> Recorded information
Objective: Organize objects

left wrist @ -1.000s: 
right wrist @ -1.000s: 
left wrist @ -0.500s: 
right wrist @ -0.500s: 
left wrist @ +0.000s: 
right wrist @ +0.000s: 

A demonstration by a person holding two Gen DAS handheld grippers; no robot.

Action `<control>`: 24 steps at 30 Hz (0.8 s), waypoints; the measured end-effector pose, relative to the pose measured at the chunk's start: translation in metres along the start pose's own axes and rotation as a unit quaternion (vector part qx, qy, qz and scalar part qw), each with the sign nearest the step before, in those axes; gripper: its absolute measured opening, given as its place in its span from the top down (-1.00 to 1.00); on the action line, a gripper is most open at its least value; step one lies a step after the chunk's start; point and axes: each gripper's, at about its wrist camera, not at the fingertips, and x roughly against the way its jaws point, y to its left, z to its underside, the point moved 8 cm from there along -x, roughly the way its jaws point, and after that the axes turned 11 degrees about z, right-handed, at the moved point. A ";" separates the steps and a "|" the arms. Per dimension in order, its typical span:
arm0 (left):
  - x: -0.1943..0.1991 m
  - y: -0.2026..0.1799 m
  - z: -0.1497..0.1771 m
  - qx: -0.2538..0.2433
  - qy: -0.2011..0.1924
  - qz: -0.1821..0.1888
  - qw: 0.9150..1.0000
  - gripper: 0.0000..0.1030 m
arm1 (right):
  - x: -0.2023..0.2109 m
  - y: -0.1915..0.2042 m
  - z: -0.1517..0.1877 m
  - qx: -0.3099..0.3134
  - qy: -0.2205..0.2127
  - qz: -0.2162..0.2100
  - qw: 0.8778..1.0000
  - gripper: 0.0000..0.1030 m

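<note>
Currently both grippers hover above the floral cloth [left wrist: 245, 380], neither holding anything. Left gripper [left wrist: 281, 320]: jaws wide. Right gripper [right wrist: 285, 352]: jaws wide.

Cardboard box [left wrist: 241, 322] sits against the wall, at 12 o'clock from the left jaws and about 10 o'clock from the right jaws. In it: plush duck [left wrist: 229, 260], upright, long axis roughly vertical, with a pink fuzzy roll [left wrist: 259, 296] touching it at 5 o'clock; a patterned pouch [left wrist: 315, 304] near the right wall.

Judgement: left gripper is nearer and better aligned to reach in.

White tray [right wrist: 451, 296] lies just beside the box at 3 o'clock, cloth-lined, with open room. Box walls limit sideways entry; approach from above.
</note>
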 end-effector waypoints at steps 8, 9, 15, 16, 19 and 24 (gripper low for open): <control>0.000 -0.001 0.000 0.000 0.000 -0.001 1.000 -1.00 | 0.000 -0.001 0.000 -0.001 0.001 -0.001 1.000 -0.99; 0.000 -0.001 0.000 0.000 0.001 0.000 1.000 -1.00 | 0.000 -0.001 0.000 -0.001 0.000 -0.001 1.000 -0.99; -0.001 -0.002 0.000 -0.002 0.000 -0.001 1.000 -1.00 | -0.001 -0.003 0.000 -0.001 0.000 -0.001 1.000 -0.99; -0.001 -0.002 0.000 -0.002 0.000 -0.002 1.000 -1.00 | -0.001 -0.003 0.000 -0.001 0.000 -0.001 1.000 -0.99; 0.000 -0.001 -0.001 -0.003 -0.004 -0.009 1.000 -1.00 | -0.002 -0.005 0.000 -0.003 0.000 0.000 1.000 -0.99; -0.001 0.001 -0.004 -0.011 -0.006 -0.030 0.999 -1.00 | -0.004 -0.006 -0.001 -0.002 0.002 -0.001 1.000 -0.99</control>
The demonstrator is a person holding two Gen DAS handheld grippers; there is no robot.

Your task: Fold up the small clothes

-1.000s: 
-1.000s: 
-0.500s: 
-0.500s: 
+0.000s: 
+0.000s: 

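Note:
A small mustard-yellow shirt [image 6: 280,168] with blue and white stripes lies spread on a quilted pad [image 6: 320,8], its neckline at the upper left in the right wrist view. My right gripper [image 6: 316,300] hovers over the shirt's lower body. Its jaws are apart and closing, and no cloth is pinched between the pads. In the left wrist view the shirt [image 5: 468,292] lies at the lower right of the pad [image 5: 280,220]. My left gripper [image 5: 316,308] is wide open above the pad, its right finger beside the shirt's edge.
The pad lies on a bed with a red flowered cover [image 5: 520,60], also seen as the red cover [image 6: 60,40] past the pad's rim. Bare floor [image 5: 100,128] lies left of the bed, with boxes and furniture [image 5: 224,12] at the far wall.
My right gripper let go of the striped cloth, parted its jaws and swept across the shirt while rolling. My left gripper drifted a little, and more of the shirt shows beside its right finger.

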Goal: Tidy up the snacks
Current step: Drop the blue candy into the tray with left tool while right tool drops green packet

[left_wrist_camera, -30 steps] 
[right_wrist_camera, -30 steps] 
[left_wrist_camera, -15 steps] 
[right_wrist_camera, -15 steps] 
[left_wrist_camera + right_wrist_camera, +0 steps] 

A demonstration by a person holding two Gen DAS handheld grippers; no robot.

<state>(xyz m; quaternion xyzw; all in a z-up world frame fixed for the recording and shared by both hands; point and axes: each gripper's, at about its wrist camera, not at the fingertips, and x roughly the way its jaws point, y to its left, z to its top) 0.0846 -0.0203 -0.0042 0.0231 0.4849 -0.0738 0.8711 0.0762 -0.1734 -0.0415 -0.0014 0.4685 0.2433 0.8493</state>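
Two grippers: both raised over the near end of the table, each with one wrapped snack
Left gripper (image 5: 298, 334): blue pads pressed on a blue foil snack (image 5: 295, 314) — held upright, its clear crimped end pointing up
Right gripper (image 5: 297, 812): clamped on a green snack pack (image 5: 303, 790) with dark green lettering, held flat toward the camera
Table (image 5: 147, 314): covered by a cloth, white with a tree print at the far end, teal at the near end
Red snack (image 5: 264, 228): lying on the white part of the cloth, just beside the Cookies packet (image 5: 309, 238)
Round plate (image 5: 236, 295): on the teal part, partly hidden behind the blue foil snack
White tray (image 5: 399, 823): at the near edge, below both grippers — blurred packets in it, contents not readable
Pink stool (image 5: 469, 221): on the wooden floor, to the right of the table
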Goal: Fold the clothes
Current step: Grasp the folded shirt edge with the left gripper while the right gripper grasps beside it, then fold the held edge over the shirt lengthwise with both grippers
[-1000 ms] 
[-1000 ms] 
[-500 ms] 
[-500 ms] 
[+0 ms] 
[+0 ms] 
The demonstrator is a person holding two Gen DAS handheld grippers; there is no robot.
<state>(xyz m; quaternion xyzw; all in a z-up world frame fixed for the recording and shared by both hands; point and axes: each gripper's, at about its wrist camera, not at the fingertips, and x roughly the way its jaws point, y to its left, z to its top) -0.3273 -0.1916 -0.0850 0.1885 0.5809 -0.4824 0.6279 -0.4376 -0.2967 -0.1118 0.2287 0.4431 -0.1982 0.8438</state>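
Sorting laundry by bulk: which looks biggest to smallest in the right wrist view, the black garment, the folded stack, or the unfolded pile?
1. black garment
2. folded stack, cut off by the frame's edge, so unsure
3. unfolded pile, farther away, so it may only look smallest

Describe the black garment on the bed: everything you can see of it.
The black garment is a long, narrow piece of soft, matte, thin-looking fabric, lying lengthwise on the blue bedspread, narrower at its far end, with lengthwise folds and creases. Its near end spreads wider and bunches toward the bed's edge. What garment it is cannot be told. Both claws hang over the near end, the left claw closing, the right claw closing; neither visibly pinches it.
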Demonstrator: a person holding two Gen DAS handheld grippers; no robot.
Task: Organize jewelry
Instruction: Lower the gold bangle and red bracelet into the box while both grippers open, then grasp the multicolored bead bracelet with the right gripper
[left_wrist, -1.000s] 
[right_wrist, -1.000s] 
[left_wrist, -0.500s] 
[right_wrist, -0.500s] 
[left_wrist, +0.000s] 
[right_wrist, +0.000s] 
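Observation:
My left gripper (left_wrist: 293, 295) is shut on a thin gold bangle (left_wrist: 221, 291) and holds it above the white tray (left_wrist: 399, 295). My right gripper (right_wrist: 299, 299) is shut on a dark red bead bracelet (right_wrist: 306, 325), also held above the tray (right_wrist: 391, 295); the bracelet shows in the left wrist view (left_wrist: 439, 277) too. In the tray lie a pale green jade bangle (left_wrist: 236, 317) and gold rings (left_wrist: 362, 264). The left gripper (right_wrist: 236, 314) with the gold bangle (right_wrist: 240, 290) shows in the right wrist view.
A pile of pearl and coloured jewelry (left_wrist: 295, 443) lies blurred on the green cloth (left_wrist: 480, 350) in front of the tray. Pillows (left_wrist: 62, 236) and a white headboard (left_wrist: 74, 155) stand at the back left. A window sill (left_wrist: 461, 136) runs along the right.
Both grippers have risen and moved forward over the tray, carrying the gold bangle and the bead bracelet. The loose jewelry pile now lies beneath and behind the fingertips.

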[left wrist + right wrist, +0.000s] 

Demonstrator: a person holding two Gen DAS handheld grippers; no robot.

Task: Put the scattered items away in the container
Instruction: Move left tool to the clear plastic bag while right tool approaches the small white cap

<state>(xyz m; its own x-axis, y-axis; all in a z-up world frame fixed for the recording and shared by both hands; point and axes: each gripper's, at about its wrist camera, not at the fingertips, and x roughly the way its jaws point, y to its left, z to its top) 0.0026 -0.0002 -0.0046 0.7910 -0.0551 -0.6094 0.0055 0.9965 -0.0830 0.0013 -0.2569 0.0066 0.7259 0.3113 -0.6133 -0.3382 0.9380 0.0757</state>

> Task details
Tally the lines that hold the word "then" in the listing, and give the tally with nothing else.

> Final answer
2